BAGHDAD -- Iraqi forces for the first time took over security responsibility for an entire province yesterday, a milestone in the American plan to transfer control of the entire country by the end of next year.
British Major General John Cooper signed the document turning over responsibility for Muthanna Province, a relatively peaceful, sparsely populated Shi'ite province that had been under British and Australian control.
``It is a great national day that will be registered in the history of Iraq," Prime Minister Nouri al-Maliki said in a ceremony in the provincial capital of Samawah. ``This step will bring happiness to all Iraqis."
The strategy of transferring all 18 provinces to Iraqi control depends on the capability of Iraq's newly trained police and army to maintain order against threats by Sunni insurgents and sectarian militias. During the handover ceremony, Maliki warned that ``the terrorists" were bent on upsetting the process and destroying Iraq's national unity.
``They will spare no effort to destroy this step and ensure that no further steps are taken," Maliki said. ``But, with solidarity and patience, you will cut off the hands that want to sabotage this region."
Iraqi forces marched in formation past the prime minister and other dignitaries at a stadium in Samawah, a city about 230 miles southeast of Baghdad. Local tribal leaders wearing traditional Arab headdresses and robes then approached the dignitaries' tent, waving rifles and chanting, ``We are ready to die defending this soil."
``We were and are helping to build a strong peaceful democratic society in Iraq," Cooper said. ``Today is an important step in that process."
Only about 700 British and Australian troops were stationed in Muthanna, along with about 600 Japanese soldiers on a separate humanitarian mission. The Japanese troops are in the process of leaving the country, while the British and Australians will redeploy elsewhere in southern Iraq to stand in reserve in case the Iraqis need help with security.
Nevertheless, the handover marked a major step in the transformation of Iraq since the 2003 US-led invasion and the collapse of Saddam Hussein's regime.
Coalition forces are expected to hand over responsibility soon in other quiet southern provinces. If all goes well, the US-led coalition plans to transfer responsibility for the 17 other provinces by the end of next year.
US and other international troops would then step back, allowing the Iraqis to run security while staying in reserve in case of a crisis. That would be followed by a third stage in which US troops would leave Iraq.
National security adviser Mouwafak al-Rubaie said he was confident the Iraqis could meet the challenge in Muthanna, where he acknowledged the threat of violence was low.

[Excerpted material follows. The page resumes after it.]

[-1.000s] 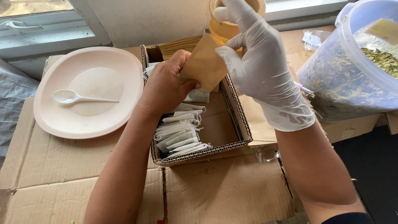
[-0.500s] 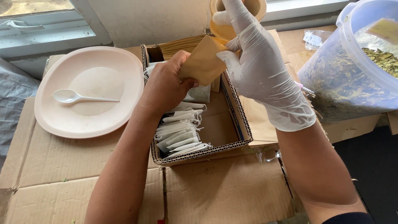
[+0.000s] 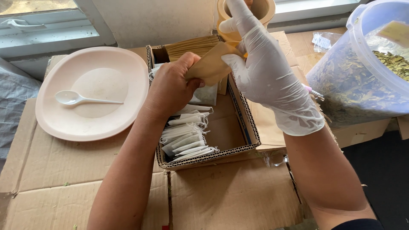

``But with this particular province, I believe this is a huge step forward in Iraqis taking control of the fate of their country," Rubaie told CNN's ``American Morning."
General George Casey, the top American commander in Iraq, and US Ambassador Zalmay Khalilzad welcomed the handover.
``The handover represents a milestone in the successful development of Iraq's capability to govern and protect itself as a sovereign and democratic nation," they said in a statement.
British Defense Secretary Des Browne said the move puts the Iraqis ``one step nearer to assuming full responsibility for their own security and to building a stable and democratic future for their country."
Nevertheless, violence continued yesterday, although at a lower level than in recent days. At least 25 people were killed, mostly in Baghdad and surrounding provinces, police said,
A US Army attack helicopter crashed yesterday during a combat patrol southwest of Baghdad but the two pilots survived, the US command said. The statement did not say why the AH-64D
Iraqi authorities said the helicopter was shot down near Youssifiyah, 12 miles southwest of Baghdad in an area where Al Qaeda in Iraq and other insurgents operate. The Iraqis spoke on condition of anonymity because they are not authorized to talk to media.
The US military announced that an American sailor was killed Wednesday in Anbar Province west of the capital.
US deaths have dropped sharply this month, with 11 American fatalities reported so far in July. The military said 62 Americans died in June and 69 in May.